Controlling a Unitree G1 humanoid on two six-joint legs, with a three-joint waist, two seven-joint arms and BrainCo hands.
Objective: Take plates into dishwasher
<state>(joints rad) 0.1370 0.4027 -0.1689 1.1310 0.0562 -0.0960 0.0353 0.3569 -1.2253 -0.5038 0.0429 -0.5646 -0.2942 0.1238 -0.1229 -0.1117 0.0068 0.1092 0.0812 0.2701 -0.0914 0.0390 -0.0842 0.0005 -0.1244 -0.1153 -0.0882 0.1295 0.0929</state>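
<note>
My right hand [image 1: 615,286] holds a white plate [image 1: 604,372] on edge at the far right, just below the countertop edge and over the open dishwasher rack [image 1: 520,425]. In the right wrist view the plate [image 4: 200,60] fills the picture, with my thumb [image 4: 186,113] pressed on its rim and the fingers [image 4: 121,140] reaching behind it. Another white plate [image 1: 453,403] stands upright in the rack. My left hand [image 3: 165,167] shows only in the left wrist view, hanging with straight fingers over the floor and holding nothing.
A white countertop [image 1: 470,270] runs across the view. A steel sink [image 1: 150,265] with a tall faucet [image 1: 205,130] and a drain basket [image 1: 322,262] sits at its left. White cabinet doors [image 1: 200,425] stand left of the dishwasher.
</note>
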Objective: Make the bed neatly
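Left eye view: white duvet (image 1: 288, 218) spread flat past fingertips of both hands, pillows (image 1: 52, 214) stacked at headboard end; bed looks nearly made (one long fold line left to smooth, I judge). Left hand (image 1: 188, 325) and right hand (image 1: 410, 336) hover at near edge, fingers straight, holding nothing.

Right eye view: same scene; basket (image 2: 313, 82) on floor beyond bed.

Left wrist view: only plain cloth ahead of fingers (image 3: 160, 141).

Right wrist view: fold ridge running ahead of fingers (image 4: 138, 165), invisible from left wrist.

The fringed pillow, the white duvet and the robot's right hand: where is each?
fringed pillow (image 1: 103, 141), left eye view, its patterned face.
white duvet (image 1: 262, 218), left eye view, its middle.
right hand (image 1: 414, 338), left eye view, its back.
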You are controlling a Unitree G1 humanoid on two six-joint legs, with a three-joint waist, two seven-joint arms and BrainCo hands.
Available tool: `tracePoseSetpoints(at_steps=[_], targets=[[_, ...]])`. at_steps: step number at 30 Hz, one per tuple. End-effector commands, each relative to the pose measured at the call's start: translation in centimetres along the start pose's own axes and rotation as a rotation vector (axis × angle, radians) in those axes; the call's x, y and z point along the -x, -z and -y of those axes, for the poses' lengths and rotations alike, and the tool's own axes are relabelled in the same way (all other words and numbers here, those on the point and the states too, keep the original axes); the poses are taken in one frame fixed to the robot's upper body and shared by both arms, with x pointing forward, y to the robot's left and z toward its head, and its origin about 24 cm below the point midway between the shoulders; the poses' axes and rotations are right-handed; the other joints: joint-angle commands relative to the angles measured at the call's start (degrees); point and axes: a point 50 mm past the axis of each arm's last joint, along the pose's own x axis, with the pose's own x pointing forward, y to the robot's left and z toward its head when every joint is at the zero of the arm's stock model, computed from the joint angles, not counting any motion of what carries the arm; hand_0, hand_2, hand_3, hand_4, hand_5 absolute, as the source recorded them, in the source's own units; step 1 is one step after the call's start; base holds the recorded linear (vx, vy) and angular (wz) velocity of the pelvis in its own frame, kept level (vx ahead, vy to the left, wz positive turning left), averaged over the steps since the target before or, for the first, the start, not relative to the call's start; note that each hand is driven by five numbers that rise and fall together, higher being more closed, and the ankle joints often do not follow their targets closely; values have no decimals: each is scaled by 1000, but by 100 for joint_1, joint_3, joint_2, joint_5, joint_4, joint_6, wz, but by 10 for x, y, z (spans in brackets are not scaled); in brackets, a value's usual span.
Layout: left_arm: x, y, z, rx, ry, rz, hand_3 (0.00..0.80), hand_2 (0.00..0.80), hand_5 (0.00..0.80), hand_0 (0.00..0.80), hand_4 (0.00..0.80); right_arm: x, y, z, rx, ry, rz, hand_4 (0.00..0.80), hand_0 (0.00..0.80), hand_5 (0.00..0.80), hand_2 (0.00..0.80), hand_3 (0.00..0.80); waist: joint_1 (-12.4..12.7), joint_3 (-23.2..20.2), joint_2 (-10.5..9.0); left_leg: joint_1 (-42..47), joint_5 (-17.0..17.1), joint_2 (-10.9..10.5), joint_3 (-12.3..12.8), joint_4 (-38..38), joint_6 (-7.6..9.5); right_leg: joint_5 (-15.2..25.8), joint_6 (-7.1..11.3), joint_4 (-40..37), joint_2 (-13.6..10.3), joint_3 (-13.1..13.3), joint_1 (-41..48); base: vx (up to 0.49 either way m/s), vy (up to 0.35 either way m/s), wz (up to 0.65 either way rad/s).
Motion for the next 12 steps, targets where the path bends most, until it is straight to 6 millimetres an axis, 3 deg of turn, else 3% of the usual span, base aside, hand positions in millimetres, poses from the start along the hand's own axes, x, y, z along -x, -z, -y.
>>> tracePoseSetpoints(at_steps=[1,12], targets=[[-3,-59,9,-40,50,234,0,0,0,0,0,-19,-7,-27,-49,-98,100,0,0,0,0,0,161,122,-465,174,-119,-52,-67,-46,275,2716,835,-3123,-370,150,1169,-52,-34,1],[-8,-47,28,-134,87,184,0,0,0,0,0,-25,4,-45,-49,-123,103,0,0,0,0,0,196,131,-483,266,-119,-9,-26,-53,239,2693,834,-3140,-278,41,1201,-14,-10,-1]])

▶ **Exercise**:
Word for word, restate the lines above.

▶ **Reply to the task**:
Controlling a Unitree G1 humanoid on two six-joint legs, with a three-joint waist, two seven-joint arms and BrainCo hands.
Objective: Take plates into dishwasher
<state>(joints rad) 0.1370 0.4027 -0.1689 1.1310 0.0562 -0.0960 0.0353 0.3569 -1.2253 -0.5038 0.0429 -0.5646 -0.2942 0.1238 -0.1229 -0.1117 0.0068 0.1092 0.0812 0.2701 -0.0914 0.0390 -0.0842 0.0005 -0.1244 -0.1153 -0.0882 0.1295 0.0929</state>
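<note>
My right hand [image 1: 615,286] holds a white plate [image 1: 604,372] on edge at the far right, just below the countertop edge and over the open dishwasher rack [image 1: 520,425]. In the right wrist view the plate [image 4: 200,60] fills the picture, with my thumb [image 4: 186,113] pressed on its rim and the fingers [image 4: 121,140] reaching behind it. Another white plate [image 1: 453,403] stands upright in the rack. My left hand [image 3: 165,167] shows only in the left wrist view, hanging with straight fingers over the floor and holding nothing.
A white countertop [image 1: 470,270] runs across the view. A steel sink [image 1: 150,265] with a tall faucet [image 1: 205,130] and a drain basket [image 1: 322,262] sits at its left. White cabinet doors [image 1: 200,425] stand left of the dishwasher.
</note>
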Objective: Make the bed neatly
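Left eye view: white duvet (image 1: 288, 218) spread flat past fingertips of both hands, pillows (image 1: 52, 214) stacked at headboard end; bed looks nearly made (one long fold line left to smooth, I judge). Left hand (image 1: 188, 325) and right hand (image 1: 410, 336) hover at near edge, fingers straight, holding nothing.

Right eye view: same scene; basket (image 2: 313, 82) on floor beyond bed.

Left wrist view: only plain cloth ahead of fingers (image 3: 160, 141).

Right wrist view: fold ridge running ahead of fingers (image 4: 138, 165), invisible from left wrist.

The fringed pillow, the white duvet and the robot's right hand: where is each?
fringed pillow (image 1: 103, 141), left eye view, its patterned face.
white duvet (image 1: 262, 218), left eye view, its middle.
right hand (image 1: 414, 338), left eye view, its back.
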You are controlling a Unitree G1 humanoid on two six-joint legs, with a three-joint waist, two seven-joint arms and BrainCo hands.
Available tool: `tracePoseSetpoints(at_steps=[_], targets=[[_, ...]])`. at_steps: step number at 30 Hz, one per tuple. End-effector commands, each relative to the pose measured at the call's start: translation in centimetres along the start pose's own axes and rotation as a rotation vector (axis × angle, radians) in those axes; the call's x, y and z point along the -x, -z and -y of those axes, for the poses' lengths and rotations alike, and the tool's own axes are relabelled in the same way (all other words and numbers here, those on the point and the states too, keep the original axes); the poses are taken in one frame fixed to the robot's upper body and shared by both arms, with x pointing forward, y to the robot's left and z toward its head, and its origin about 24 cm below the point midway between the shoulders; the poses' axes and rotations are right-handed; the other joints: joint-angle commands relative to the angles measured at the call's start (degrees); point and axes: a point 50 mm past the axis of each arm's last joint, along the pose's own x axis, with the pose's own x pointing forward, y to the robot's left and z toward its head when every joint is at the zero of the arm's stock model, computed from the joint angles, not counting any motion of what carries the arm; hand_0, hand_2, hand_3, hand_4, hand_5 absolute, as the source recorded them, in the source's own units; step 1 is one step after the call's start; base holds the recorded linear (vx, vy) and angular (wz) velocity of the pelvis in its own frame, kept level (vx ahead, vy to the left, wz positive turning left), averaged over the steps since the target before or, for the first, the start, not relative to the call's start; note that each hand is driven by five numbers that rise and fall together, higher being more closed, and the ankle joints often do not follow their targets closely; values have no decimals: each is scaled by 1000, but by 100 for joint_1, joint_3, joint_2, joint_5, joint_4, joint_6, wz, but by 10 for x, y, z (spans in brackets are not scaled); in brackets, a value's usual span.
Layout: left_arm: x, y, z, rx, ry, rz, hand_3 (0.00..0.80), hand_2 (0.00..0.80), hand_5 (0.00..0.80), hand_0 (0.00..0.80), hand_4 (0.00..0.80); right_arm: x, y, z, rx, ry, rz, hand_4 (0.00..0.80), hand_0 (0.00..0.80), hand_5 (0.00..0.80), hand_2 (0.00..0.80), hand_3 (0.00..0.80); waist: joint_1 (-12.4..12.7), joint_3 (-23.2..20.2), joint_2 (-10.5..9.0); left_leg: joint_1 (-42..47), joint_5 (-17.0..17.1), joint_2 (-10.9..10.5), joint_3 (-12.3..12.8), joint_4 (-38..38), joint_6 (-7.6..9.5); right_leg: joint_5 (-15.2..25.8), joint_6 (-7.1..11.3), joint_4 (-40..37), joint_2 (-13.6..10.3), joint_3 (-13.1..13.3), joint_1 (-41..48); base: vx (up to 0.49 either way m/s), vy (up to 0.35 either way m/s), wz (up to 0.65 either way rad/s).
Motion for the next 12 steps, targets where the path bends most, until it is straight to 6 millimetres an axis, 3 deg of turn, else 3% of the usual span, base aside, hand positions in millimetres, poses from the start along the hand's own axes, x, y, z along -x, -z, -y.
>>> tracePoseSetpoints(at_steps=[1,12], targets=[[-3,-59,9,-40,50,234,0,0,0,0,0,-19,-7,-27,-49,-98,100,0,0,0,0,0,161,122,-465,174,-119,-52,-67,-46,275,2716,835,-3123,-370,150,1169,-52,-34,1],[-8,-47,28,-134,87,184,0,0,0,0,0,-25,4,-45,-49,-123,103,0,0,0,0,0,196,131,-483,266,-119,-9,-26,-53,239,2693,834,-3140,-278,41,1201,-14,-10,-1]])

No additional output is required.